Survival for many types of malignant primary brain tumours has not improved much in the past 10 years, despite the introduction of some new treatments and despite our improved understanding of the biological bases of brain tumour development1,2. In addition, most malignant brain lesions are actually secondary brain tumours (brain metastases), and it is estimated that brain metastases will develop in up to 30% of adults who have a malignant primary tumour at another site2,3. Furthermore, brain tumours are the most common type of solid tumour in children and are the leading cause of cancer-related deaths in this population1,4. These statistics all indicate that better treatments for brain tumours and brain metastasis are a pressing need. We have therefore put together this Focus issue to highlight the diverse research in this field and the unique challenges posed by brain tumours and brain metastases.

Brain tumours are a heterogeneous group of diseases, but one important common feature is that they are subject to the unique biology of the brain and its microenvironment. The brain contains many cell types that are distinct from those found elsewhere in the body, making it challenging to extrapolate findings from cancers arising in other organs to those arising in the brain. Furthermore, the anatomy of the brain presents challenges for treating both brain tumours and brain metastases.

A prime example of both the unique biology and the anatomical challenges of treating brain tumours is the blood–brain barrier (BBB), the neurovascular unit that maintains brain homeostasis and acts as a ‘gatekeeper’, controlling the crossing of molecules and cells from the blood into the brain. Although the BBB is often disrupted in brain tumours, effective delivery of anticancer therapeutics through this blood–tumour barrier remains a challenge, as addressed by Arvanitis et al.5.

One aspect of the brain microenvironment that might not be as unique as initially presumed is the immune environment. The immune cell types of the brain differ from those in other organs, but, as discussed by Sampson et al.6, it is now becoming clear that this organ is not as ‘immune privileged’ as once thought, leading to hope that brain tumours and metastases might be successfully targeted with immunotherapies.

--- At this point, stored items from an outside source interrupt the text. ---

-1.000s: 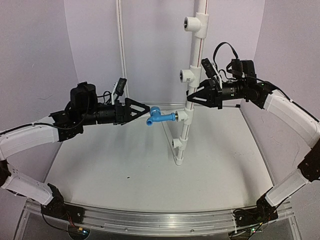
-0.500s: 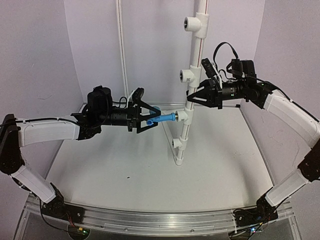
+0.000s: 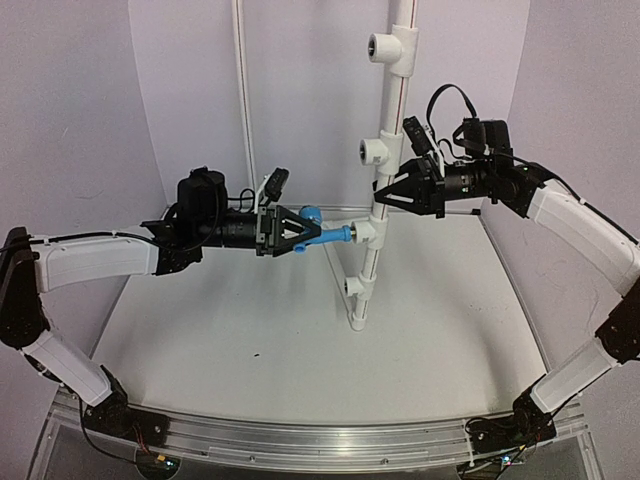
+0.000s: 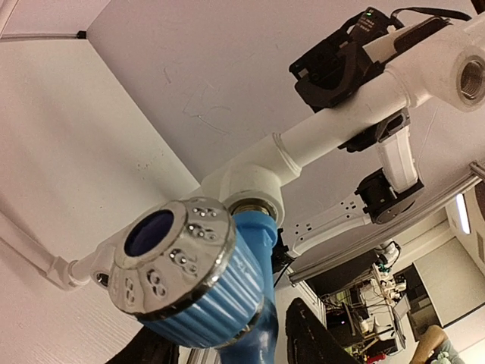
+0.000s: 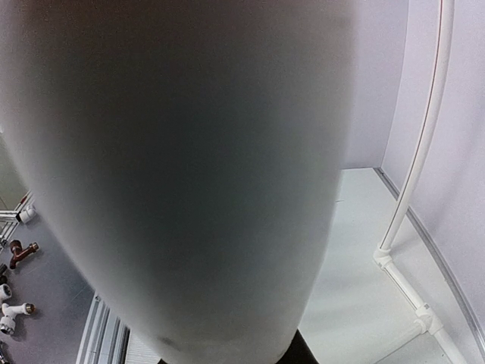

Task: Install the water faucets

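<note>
The blue water faucet (image 3: 325, 237) sticks out sideways from a white tee (image 3: 366, 232) on the upright white pipe (image 3: 398, 100), its silvery threaded end in the tee's socket. My left gripper (image 3: 303, 236) is closed around the faucet's body from the left. In the left wrist view the faucet (image 4: 204, 280) with its silver-capped round knob fills the lower middle, between my dark fingers (image 4: 318, 341), under the tee (image 4: 250, 171). My right gripper (image 3: 382, 192) is shut on the pipe above that tee. The pipe (image 5: 182, 174) blocks most of the right wrist view.
The pipe carries further tees with bare sockets, at the top (image 3: 385, 47), at mid height (image 3: 372, 152) and low down (image 3: 352, 286). A thin white pipe (image 3: 243, 100) runs up the back wall. Purple walls close in the white table (image 3: 250, 320).
My left arm has reached right to the faucet, and its jaws have closed in from wide open onto the blue body. The right arm has not moved.
</note>
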Robot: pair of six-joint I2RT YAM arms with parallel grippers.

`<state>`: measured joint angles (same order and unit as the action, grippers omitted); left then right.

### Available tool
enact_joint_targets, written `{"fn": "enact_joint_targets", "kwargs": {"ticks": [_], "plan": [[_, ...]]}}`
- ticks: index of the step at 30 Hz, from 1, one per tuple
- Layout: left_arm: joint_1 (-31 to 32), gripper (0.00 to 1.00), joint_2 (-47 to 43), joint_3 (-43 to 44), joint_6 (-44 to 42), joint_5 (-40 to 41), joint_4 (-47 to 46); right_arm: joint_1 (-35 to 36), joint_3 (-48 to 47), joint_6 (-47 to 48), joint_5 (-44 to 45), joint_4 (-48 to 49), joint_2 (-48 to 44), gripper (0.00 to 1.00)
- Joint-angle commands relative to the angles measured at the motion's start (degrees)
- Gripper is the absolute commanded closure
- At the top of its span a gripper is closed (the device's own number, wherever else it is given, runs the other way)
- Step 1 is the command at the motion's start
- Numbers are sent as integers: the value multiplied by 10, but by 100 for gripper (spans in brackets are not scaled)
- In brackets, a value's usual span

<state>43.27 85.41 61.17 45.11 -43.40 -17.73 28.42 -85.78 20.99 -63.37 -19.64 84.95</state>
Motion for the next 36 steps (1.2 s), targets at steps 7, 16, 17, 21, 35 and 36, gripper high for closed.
{"fn": "enact_joint_targets", "kwargs": {"ticks": [7,16,17,21,35,36], "plan": [[0,61,-44,24,-231,50,64,3,-14,-80,-15,-75,-8,100],[58,66,-71,42,-534,161,186,2,-15,-80,-14,-76,-8,100],[70,66,-70,45,-566,185,199,3,-15,-80,-13,-76,-8,100],[112,65,-60,48,-696,264,233,3,-16,-81,-10,-76,-7,100],[129,42,-84,54,-729,299,227,3,-13,-77,-10,-77,-5,100],[129,35,-80,64,-710,289,235,3,-13,-76,-10,-77,-5,100]]}}
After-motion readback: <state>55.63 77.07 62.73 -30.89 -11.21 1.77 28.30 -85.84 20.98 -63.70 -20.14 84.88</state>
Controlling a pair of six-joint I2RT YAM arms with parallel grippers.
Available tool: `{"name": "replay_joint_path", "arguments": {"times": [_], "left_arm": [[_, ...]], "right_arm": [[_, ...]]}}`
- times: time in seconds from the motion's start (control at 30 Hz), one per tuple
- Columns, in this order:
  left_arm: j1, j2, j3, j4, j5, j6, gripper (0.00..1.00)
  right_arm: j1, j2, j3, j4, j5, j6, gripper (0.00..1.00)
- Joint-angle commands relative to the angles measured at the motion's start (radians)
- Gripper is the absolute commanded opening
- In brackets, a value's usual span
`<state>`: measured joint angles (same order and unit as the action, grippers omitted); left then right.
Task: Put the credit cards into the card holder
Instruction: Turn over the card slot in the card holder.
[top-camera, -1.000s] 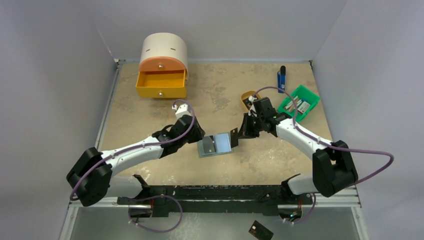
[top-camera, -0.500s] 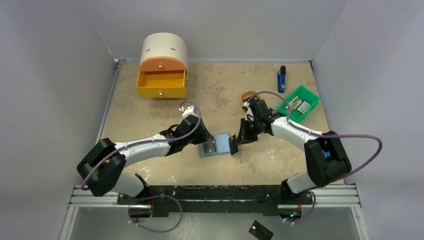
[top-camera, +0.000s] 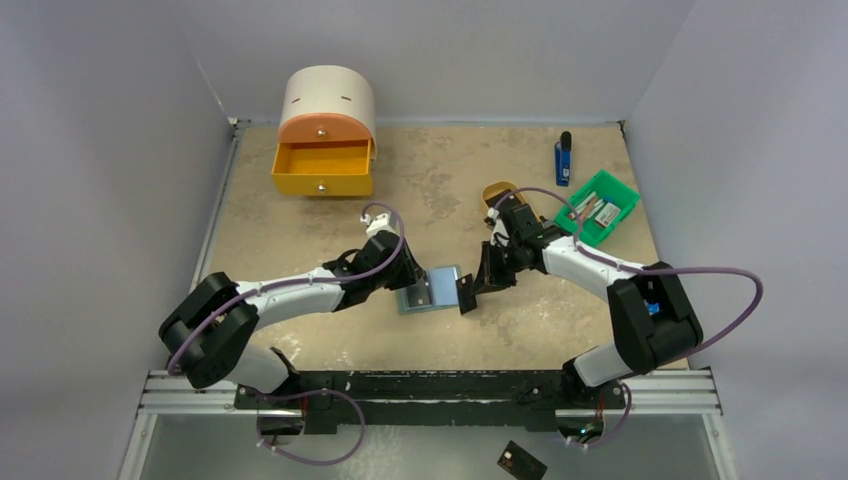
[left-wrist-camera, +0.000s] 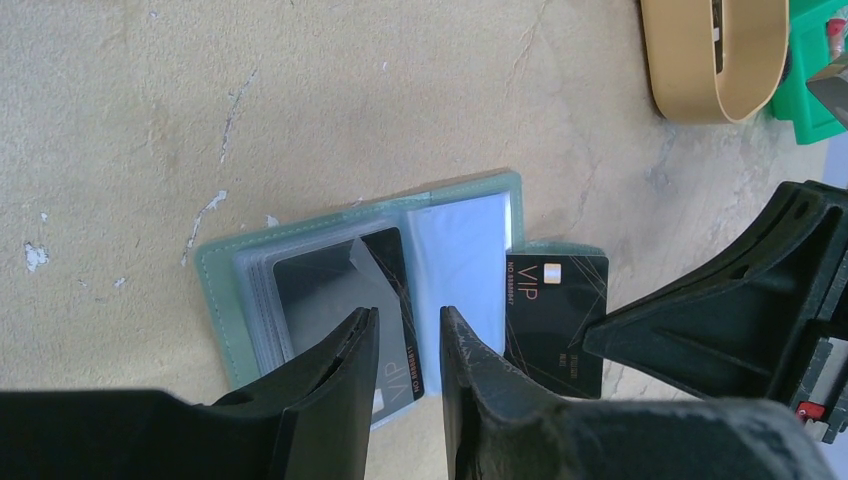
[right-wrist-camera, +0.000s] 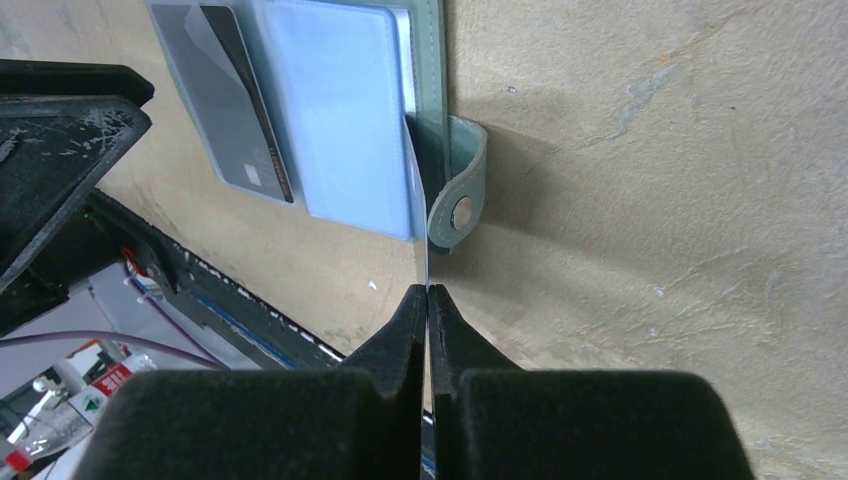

despite the challenges presented by brain tumours, progress is being made on many different fronts against these often devastating diseases

Gliomas account for ~80% of malignant brain tumours, and the highest grade glioma, glioblastoma, is one of the most lethal cancers in adults3. Interestingly, genomic sequencing efforts more than 10 years ago jump-started the field of glioma metabolism with their finding of recurrent mutations in the genes encoding the tricarboxylic acid cycle enzymes IDH1 and IDH2, but the role of metabolism in glioma pathogenesis goes beyond IDH, as discussed by Bi et al.7.

Medulloblastoma is one of the most common paediatric brain tumours4. Our understanding of this disease was advanced substantially by genomic studies reported in 2012. Since then, as discussed by Hovestadt et al.8, more genomic studies, as well as epigenomic, transcriptomic and proteomic profiling efforts, have provided new insights into medulloblastoma biology that will hopefully lead to improved diagnosis and therapy.

The prevalence of brain metastases in adults raises the question of what those working on primary brain tumours can learn from research on brain metastasis, and vice versa. This, and other important questions on brain metastasis, is pondered in a Viewpoint article written by four leading experts in this field9.

What has emerged from this collection of articles is that despite the challenges presented by brain tumours, progress is being made on many different fronts against these often devastating diseases, which will hopefully lead to improvements in survival in the next 10 years, if not sooner.